REQUIRED ACTION. For every line that contains the string "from", pull that line out of the material below.

RECORDED INFORMATION.
== Segment start ==
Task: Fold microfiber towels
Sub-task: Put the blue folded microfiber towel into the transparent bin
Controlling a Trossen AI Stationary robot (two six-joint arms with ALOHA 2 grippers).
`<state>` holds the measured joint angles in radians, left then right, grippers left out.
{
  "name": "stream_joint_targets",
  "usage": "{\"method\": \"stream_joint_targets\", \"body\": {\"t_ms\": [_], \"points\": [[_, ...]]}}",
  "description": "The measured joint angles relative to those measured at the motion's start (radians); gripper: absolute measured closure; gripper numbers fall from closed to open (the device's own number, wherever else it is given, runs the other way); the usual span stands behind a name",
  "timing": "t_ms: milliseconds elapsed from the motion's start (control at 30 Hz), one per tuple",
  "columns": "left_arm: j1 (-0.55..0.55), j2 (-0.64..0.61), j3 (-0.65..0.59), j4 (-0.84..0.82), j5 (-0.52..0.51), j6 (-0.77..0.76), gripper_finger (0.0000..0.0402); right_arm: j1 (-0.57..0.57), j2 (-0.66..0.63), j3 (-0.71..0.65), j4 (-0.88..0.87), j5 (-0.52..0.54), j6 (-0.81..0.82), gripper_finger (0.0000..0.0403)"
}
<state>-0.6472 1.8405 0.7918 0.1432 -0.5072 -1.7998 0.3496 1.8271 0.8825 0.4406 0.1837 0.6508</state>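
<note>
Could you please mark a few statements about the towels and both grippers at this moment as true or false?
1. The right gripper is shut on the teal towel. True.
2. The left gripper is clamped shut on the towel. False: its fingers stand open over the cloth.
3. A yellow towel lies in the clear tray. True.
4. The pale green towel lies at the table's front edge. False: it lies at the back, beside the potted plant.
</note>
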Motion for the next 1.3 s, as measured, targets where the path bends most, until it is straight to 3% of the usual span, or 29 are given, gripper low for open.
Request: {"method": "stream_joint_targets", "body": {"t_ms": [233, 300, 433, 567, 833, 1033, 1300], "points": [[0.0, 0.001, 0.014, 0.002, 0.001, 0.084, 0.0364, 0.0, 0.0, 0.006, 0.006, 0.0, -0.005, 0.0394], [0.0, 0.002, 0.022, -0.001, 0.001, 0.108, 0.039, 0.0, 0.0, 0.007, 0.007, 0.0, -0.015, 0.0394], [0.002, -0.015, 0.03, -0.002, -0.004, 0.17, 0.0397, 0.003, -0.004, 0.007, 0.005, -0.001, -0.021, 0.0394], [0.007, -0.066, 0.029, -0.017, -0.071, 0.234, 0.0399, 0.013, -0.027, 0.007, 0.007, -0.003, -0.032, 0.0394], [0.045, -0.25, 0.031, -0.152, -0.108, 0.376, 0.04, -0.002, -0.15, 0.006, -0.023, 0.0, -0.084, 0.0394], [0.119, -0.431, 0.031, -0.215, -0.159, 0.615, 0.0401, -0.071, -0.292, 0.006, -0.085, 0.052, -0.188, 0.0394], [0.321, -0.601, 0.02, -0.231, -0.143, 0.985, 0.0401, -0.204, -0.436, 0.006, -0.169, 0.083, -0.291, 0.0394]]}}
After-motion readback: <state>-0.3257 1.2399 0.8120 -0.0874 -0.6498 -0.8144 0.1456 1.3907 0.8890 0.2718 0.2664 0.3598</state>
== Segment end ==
YOUR SOLUTION.
  "description": "The measured joint angles relative to those measured at the motion's start (radians); gripper: absolute measured closure; gripper numbers fall from closed to open (the device's own number, wherever else it is given, runs the other way); the usual span stands behind a name",
  "timing": "t_ms: milliseconds elapsed from the motion's start (control at 30 Hz), one per tuple",

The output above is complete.